Here’s some technical details about my host and the container:
$ incus version
Client version: 6.0.1
Server version: 6.0.1
$ incus config show container-js-dev
architecture: x86_64
config:
boot.autostart: "true"
cloud-init.user-data: |
[**** omitted ****]
image.architecture: amd64
image.description: Ubuntu oracular amd64 (20241124_07:42)
image.os: Ubuntu
image.release: oracular
image.serial: "20241124_07:42"
image.type: squashfs
image.variant: cloud
limits.cpu: "2"
limits.memory: 2GiB
raw.idmap: both 40001 40001
volatile.base_image: 64b3c49eae9b7874467871efbbe6541fbf9a8801925a0ec15f1370794ec16011
volatile.bridge-nic.host_name: vethec4ba243
volatile.bridge-nic.hwaddr: 00:16:3e:06:c8:3b
volatile.bridge-nic.name: eth0
volatile.cloud-init.instance-id: 83fbbb47-b286-4426-b934-2feba2505f83
volatile.idmap.base: "0"
volatile.idmap.current: '[{"Isuid":true,"Isgid":false,"Hostid":1000000,"Nsid":0,"Maprange":40001},{"Isuid":true,"Isgid":true,"Hostid":40001,"Nsid":40001,"Maprange":1},{"Isuid":true,"Isgid":false,"Hostid":1040002,"Nsid":40002,"Maprange":999959998},{"Isuid":false,"Isgid":true,"Hostid":1000000,"Nsid":0,"Maprange":40001},{"Isuid":false,"Isgid":true,"Hostid":1040002,"Nsid":40002,"Maprange":999959998}]'
volatile.idmap.next: '[{"Isuid":true,"Isgid":false,"Hostid":1000000,"Nsid":0,"Maprange":40001},{"Isuid":true,"Isgid":true,"Hostid":40001,"Nsid":40001,"Maprange":1},{"Isuid":true,"Isgid":false,"Hostid":1040002,"Nsid":40002,"Maprange":999959998},{"Isuid":false,"Isgid":true,"Hostid":1000000,"Nsid":0,"Maprange":40001},{"Isuid":false,"Isgid":true,"Hostid":1040002,"Nsid":40002,"Maprange":999959998}]'
volatile.last_state.idmap: '[]'
volatile.last_state.power: RUNNING
volatile.last_state.ready: "false"
volatile.uuid: 1d75ac8e-4830-4012-8d8e-851962c72df7
volatile.uuid.generation: 1d75ac8e-4830-4012-8d8e-851962c72df7
devices:
bridge-nic:
ipv4.address: 192.168.66.34
network: incusbr0
type: nic
disk-0:
path: /mnt/meeque/dev/web/xss-demo-app
shift: "false"
source: /home/michael/Programmierung/web/xss-demo-app
type: disk
ephemeral: false
profiles:
- default
stateful: false
description: ""
$ incus project show user-40001
config:
features.images: "true"
features.networks: "false"
features.networks.zones: "true"
features.profiles: "true"
features.storage.buckets: "true"
features.storage.volumes: "false"
restricted: "true"
restricted.containers.nesting: block
restricted.devices.disk: allow
restricted.devices.disk.paths: /home/michael/,/tmp/.X11-unix/
restricted.devices.gpu: allow
restricted.devices.nic: allow
restricted.devices.proxy: allow
restricted.idmap.gid: "40001"
restricted.idmap.uid: "40001"
restricted.networks.access: incusbr0,incusbr-40001
user.mq_config_hash: 3997d7e1f0e0f314feec84c2dccdec9c48c42b57
description: ""
name: user-40001
used_by:
- [**** omitted ****]
- /1.0/instances/container-js-dev?project=user-40001
- [**** omitted ****]
- /1.0/profiles/default?project=user-40001
Fyi, 40001 (not 1000) is my uid/gid (for user michael), both on the host and inside the container.

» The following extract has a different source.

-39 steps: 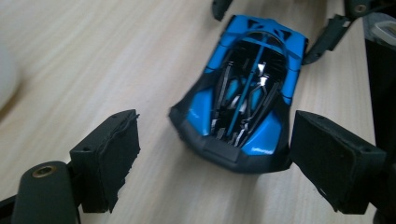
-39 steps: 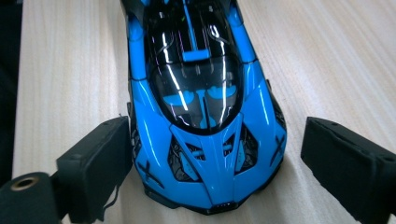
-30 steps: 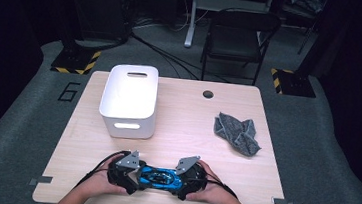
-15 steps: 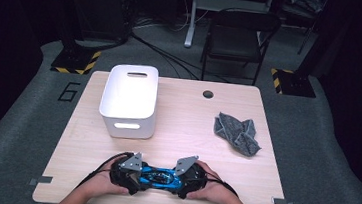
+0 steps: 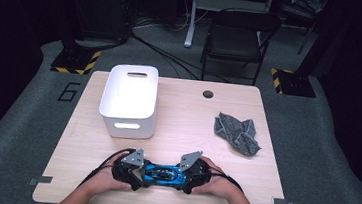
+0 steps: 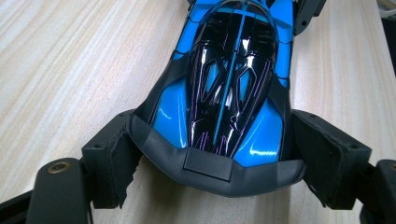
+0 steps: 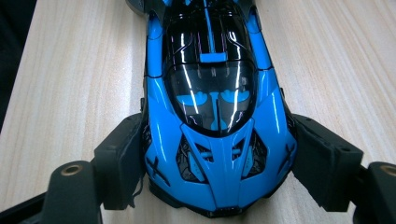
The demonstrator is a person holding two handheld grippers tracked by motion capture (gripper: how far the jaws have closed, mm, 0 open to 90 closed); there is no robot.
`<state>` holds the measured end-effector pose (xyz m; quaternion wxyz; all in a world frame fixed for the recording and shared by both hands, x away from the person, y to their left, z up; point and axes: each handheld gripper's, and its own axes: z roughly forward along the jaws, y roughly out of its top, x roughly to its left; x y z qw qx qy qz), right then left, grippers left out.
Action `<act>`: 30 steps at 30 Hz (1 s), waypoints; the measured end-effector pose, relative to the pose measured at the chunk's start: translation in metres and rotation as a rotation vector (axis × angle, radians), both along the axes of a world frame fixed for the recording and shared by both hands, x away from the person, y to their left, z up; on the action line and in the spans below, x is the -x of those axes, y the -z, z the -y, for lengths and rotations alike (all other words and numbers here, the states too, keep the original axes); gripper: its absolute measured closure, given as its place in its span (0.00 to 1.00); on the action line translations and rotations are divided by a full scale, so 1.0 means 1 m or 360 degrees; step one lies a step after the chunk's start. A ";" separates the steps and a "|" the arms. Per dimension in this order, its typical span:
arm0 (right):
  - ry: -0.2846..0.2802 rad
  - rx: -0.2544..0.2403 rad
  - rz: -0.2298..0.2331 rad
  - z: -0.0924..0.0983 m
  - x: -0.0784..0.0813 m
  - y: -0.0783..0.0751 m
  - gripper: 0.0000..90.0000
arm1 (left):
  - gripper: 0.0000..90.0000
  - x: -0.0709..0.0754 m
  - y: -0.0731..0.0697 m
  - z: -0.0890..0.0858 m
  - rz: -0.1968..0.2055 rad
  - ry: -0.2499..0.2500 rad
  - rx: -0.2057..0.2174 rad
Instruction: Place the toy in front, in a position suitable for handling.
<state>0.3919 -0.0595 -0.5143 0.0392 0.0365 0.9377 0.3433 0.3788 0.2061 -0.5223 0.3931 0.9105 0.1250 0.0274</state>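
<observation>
We have a glossy blue and black toy sports car (image 5: pixel 162 173) lying crosswise near the front edge of the light wooden table (image 5: pixel 182 122), well in front of the white plastic bin (image 5: pixel 129 99), which is our landmark here. In the left gripper view the car's (image 6: pixel 229 93) dark rear end sits between the two black padded jaws; the jaw on the right of that view lies against the bodywork, while the one on the left seems to stand just off the dark bumper, so we cannot tell for sure that this claw presses. Its jaws have just been closing a little, with the car between them. In the right gripper view we see the car's (image 7: pixel 217 135) blue nose between the jaws; both pads lie close against its flanks, and whether they truly pinch we cannot say. These jaws have also just been closing, car between them.

From above, the left gripper (image 5: pixel 129 170) and right gripper (image 5: pixel 193 172) face each other across the car, a hand wrapped around each, both in front of the bin. A crumpled grey cloth (image 5: pixel 236 132) lies to the right of the bin, well apart from it. A black folding chair (image 5: pixel 235 34) stands beyond the table, behind and to the right of the bin.
</observation>
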 end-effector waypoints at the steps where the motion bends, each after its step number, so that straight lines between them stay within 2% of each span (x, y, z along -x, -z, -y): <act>1: 0.0000 0.0000 0.0000 0.000 0.000 0.000 0.27 | 0.23 0.000 0.000 0.000 0.0000 0.0000 0.0000; 2: -0.0002 -0.0007 -0.0011 0.001 -0.001 0.000 0.27 | 0.23 0.001 0.003 0.000 0.0032 0.0006 0.0016; 3: -0.0002 -0.0007 -0.0011 0.001 -0.001 0.000 0.27 | 0.22 0.001 0.003 0.000 0.0032 0.0006 0.0016; 4: -0.0001 -0.0013 -0.0014 0.001 -0.001 0.001 0.27 | 0.22 0.002 0.006 0.000 0.0077 0.0026 0.0021; 11: -0.0007 -0.0035 -0.0027 0.003 -0.003 0.002 0.27 | 0.21 0.001 0.006 0.000 0.0073 0.0033 0.0026; 15: -0.0008 -0.0053 -0.0043 0.004 -0.003 0.004 0.27 | 0.15 0.002 0.006 0.001 0.0075 0.0056 -0.0003; 20: -0.0010 -0.0060 -0.0046 0.004 -0.004 0.004 0.26 | 0.14 0.004 0.006 0.002 0.0077 0.0026 -0.0004; 24: 0.0021 -0.0092 -0.0052 0.006 -0.003 0.006 0.25 | 0.14 0.004 0.006 0.002 0.0080 0.0010 -0.0009; 30: 0.0043 -0.0033 -0.0073 0.008 -0.002 0.003 0.24 | 0.16 0.003 0.006 0.000 0.0059 0.0017 0.0008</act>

Here’s additional info from inside the container:
$ ls -la /dev/pts/
total 0
drwxr-xr-x 2 root root 0 Jan 20 21:23 .
drwxr-xr-x 8 root root 500 Jan 20 21:23 ..
crw--w---- 1 root tty 136, 0 Jan 20 21:23 0
crw--w---- 1 michael tty 136, 2 Jan 26 22:01 2
crw-rw-rw- 1 root root 5, 2 Jan 26 22:01 ptmx
$ mount | grep /dev/pts
devpts on /dev/pts type devpts (rw,nosuid,noexec,relatime,gid=1000005,mode=620,ptmxmode=666,max=1024)
Does not look suspicious to me. Any idea how to fix this or investigate further?
I know, I should try with latest Incus version instead, but I’d need some time to set that up. I can also try a different approach to install Chromium/Chrome in the container… but I’d still like to know why I’m running into this error?